_Exercise details_: Could you give the data that follows again exactly, without its pictures?

_Material provided_:

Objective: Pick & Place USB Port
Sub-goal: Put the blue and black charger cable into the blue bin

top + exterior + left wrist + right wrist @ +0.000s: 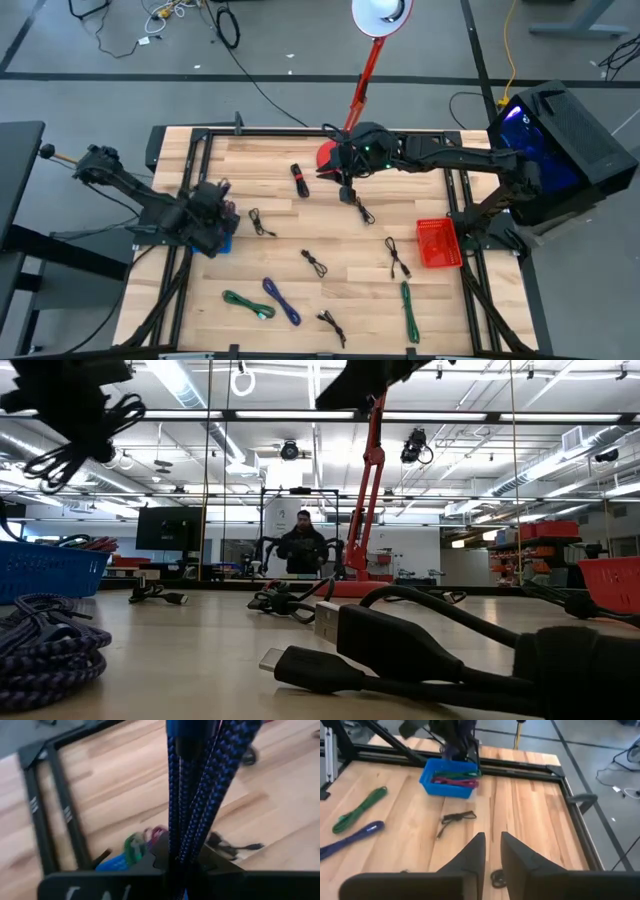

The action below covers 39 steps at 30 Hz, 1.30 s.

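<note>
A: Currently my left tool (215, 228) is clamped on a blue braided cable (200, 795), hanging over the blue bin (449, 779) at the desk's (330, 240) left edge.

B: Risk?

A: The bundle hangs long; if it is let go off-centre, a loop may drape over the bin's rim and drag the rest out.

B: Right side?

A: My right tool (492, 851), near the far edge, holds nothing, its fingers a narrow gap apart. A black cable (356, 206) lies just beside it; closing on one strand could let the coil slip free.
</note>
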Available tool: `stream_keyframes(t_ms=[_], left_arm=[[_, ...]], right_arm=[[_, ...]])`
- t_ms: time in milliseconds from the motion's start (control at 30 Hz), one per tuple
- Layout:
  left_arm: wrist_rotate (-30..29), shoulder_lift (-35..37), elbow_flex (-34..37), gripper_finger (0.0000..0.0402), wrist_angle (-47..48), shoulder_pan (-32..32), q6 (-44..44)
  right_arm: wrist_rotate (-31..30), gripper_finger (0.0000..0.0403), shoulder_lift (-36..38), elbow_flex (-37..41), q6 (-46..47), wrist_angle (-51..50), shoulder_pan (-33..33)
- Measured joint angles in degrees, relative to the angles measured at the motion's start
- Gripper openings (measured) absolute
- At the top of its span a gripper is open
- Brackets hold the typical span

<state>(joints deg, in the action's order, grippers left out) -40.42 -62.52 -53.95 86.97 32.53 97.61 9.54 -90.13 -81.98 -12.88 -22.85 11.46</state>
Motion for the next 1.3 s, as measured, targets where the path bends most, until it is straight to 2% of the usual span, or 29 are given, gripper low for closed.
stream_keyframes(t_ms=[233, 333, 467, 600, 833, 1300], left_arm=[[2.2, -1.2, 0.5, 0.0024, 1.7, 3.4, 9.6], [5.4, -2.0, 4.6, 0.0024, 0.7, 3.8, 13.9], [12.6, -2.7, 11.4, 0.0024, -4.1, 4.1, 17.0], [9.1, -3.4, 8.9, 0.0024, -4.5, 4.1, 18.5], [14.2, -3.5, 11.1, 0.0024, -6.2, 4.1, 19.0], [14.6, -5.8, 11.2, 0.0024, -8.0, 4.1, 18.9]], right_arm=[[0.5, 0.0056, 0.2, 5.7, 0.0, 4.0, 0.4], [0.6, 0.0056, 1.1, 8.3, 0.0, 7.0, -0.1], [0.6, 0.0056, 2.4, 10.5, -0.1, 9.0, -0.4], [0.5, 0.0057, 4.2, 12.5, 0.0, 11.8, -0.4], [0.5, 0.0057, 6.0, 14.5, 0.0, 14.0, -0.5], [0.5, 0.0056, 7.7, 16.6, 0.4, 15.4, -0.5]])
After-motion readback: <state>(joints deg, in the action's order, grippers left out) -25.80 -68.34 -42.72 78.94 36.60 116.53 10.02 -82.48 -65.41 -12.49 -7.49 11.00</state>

_Your solution_:
Objective: Pick & Place USB Port
Sub-goal: Put the blue and black charger cable into the blue bin

top + exterior + left wrist + right wrist @ +0.000s: 

The action below covers 39 steps at 30 Hz, 1.30 s.

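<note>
A: Currently my left tool (215, 228) is clamped on a blue braided cable (200, 795), hanging over the blue bin (449, 779) at the desk's (330, 240) left edge.

B: Risk?

A: The bundle hangs long; if it is let go off-centre, a loop may drape over the bin's rim and drag the rest out.

B: Right side?

A: My right tool (492, 851), near the far edge, holds nothing, its fingers a narrow gap apart. A black cable (356, 206) lies just beside it; closing on one strand could let the coil slip free.
</note>
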Available tool: `stream_keyframes(t_ms=[_], left_arm=[[_, ...]], right_arm=[[_, ...]])`
- t_ms: time in milliseconds from the motion's start (control at 30 Hz), one per tuple
- Layout:
  left_arm: wrist_rotate (-30..29), shoulder_lift (-35..37), elbow_flex (-34..37), gripper_finger (0.0000..0.0402), wrist_angle (-47..48), shoulder_pan (-32..32), q6 (-44..44)
  right_arm: wrist_rotate (-31..30), gripper_finger (0.0000..0.0403), shoulder_lift (-36..38), elbow_flex (-37..41), q6 (-46..47), wrist_angle (-51..50), shoulder_pan (-33..33)
- Measured joint angles in degrees, relative to the angles measured at the motion's start
- Gripper openings (measured) absolute
- At the top of its span a gripper is open
- Brackets hold the typical span

<state>(joints deg, in the action's order, grippers left out) -40.42 -62.52 -53.95 86.97 32.53 97.61 9.54 -90.13 -81.98 -12.88 -22.85 11.46</state>
Motion for the next 1.3 s, as measured, targets where the path bends most, until it is straight to 2% of the usual span, or 29 are given, gripper low for closed.
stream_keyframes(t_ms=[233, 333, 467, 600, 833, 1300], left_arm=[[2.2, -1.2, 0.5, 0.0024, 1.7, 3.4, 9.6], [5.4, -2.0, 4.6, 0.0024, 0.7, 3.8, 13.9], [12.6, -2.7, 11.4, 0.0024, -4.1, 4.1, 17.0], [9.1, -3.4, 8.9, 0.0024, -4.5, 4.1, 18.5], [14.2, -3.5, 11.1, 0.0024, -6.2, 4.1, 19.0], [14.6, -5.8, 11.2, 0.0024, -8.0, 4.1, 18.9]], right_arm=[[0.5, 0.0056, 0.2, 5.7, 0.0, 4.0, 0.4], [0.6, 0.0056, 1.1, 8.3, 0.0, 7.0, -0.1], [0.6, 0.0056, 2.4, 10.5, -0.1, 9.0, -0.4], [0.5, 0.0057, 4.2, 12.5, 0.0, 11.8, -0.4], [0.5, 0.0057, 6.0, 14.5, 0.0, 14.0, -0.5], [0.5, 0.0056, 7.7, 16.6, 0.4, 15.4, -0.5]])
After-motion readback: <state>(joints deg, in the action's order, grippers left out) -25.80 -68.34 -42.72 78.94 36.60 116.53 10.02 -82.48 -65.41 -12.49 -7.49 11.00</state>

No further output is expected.